WORK REQUEST: Below are some records. Return exactly the lines from the one with "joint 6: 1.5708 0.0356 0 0" to the one with "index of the", and nothing else.
___ DATA FOR THIS TASK
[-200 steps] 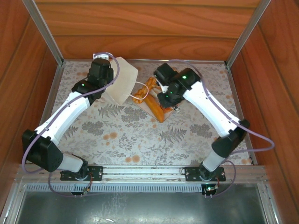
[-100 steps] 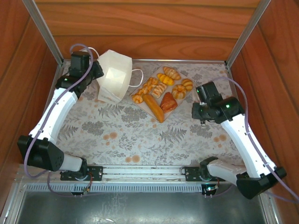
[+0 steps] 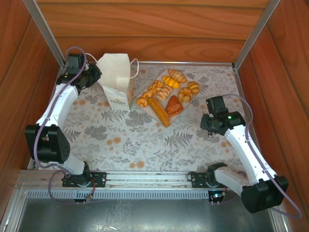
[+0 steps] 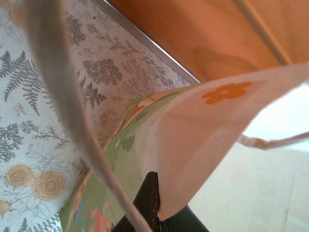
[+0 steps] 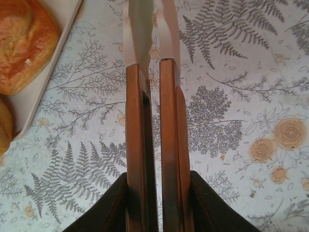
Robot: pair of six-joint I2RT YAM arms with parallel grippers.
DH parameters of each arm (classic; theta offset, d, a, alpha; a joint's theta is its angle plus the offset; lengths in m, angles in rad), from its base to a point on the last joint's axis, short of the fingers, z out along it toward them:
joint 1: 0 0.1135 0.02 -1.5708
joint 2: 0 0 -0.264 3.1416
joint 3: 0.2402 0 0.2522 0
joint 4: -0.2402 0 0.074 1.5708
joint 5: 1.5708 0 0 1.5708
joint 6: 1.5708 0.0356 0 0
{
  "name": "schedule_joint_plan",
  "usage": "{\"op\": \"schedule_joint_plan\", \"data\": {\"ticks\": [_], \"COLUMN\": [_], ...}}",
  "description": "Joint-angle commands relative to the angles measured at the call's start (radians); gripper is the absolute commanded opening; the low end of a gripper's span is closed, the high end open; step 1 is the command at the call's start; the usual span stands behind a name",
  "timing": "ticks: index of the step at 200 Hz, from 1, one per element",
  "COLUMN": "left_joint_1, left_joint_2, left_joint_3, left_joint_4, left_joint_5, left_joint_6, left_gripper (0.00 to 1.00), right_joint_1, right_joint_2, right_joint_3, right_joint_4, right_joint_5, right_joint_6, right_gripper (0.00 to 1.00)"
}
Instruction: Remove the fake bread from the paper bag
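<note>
The left gripper's (image 3: 91, 75) jaws are squeezing shut on an edge of the small white paper bag with green flower print and cord handles (image 3: 117, 79). The bag is standing near the far left corner of the flowery table (image 3: 145, 145). The right gripper's (image 5: 155, 21) jaws are sitting a tiny bit apart and holding nothing, low over the table toward its right edge. The shiny golden toy bread (image 3: 166, 94) is lying on the flat pink tray (image 3: 189, 76) by the far edge, just beside the bag. A cord seems to be hanging right by the left gripper. Pulling away could snag it and tip the bag onto the bread.
</note>
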Motion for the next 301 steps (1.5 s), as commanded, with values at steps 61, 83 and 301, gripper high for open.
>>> {"op": "schedule_joint_plan", "data": {"ticks": [61, 83, 301], "left_joint_1": [0.033, 0.032, 0.030], "left_joint_2": [0.148, 0.155, -0.424], "left_joint_3": [0.141, 0.162, -0.272], "left_joint_4": [0.040, 0.041, 0.041], "left_joint_5": [0.110, 0.143, 0.105], "left_joint_6": [-0.022, -0.016, -0.021], "left_gripper": [0.21, 0.47, 1.00], "right_joint_1": [-0.091, -0.110, -0.181], "right_joint_2": [0.095, 0.110, 0.355], "right_joint_3": [-0.100, -0.115, -0.190], "right_joint_4": [0.196, 0.219, 0.368], "right_joint_5": [-0.111, -0.133, -0.271], "right_joint_6": [0.011, 0.010, 0.031], "right_gripper": [0.35, 0.35, 0.47]}}
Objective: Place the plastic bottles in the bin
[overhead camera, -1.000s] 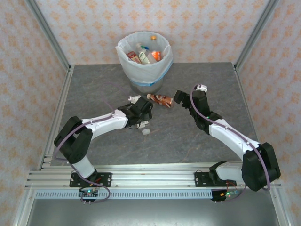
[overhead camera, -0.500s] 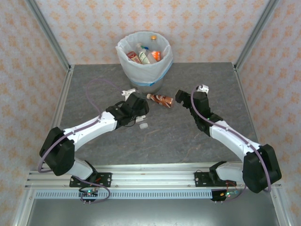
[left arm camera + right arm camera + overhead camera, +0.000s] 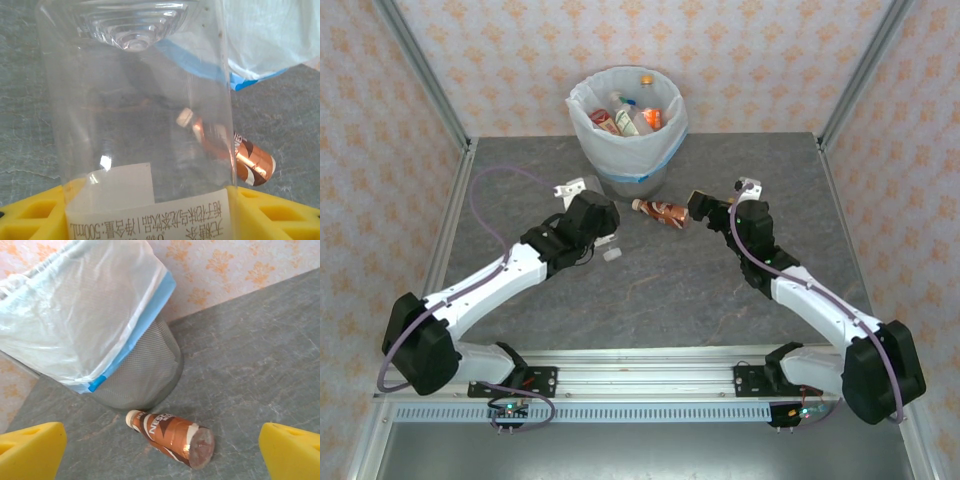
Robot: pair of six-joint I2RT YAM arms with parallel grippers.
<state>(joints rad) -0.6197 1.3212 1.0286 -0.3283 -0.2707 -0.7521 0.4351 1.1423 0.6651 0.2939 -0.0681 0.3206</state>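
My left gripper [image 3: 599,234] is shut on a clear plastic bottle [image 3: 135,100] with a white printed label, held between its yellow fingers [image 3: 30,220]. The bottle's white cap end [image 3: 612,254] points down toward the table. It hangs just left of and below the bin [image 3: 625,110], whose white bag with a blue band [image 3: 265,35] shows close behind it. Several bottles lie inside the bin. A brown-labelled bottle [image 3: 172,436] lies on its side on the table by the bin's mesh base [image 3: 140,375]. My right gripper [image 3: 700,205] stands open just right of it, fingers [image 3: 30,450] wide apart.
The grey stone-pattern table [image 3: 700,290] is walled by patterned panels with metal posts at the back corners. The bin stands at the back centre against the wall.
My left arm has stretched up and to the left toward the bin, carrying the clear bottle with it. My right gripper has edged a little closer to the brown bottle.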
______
RESULT FOR THIS TASK:
joint 6: 1.5708 0.0356 0 0
{
  "name": "schedule_joint_plan",
  "usage": "{\"op\": \"schedule_joint_plan\", \"data\": {\"ticks\": [_], \"COLUMN\": [_], ...}}",
  "description": "Joint-angle commands relative to the angles measured at the call's start (radians); gripper is the absolute commanded opening; the low end of a gripper's span is closed, the high end open; step 1 is the command at the call's start; the usual span stands behind a name",
  "timing": "ticks: index of the step at 200 Hz, from 1, one per element",

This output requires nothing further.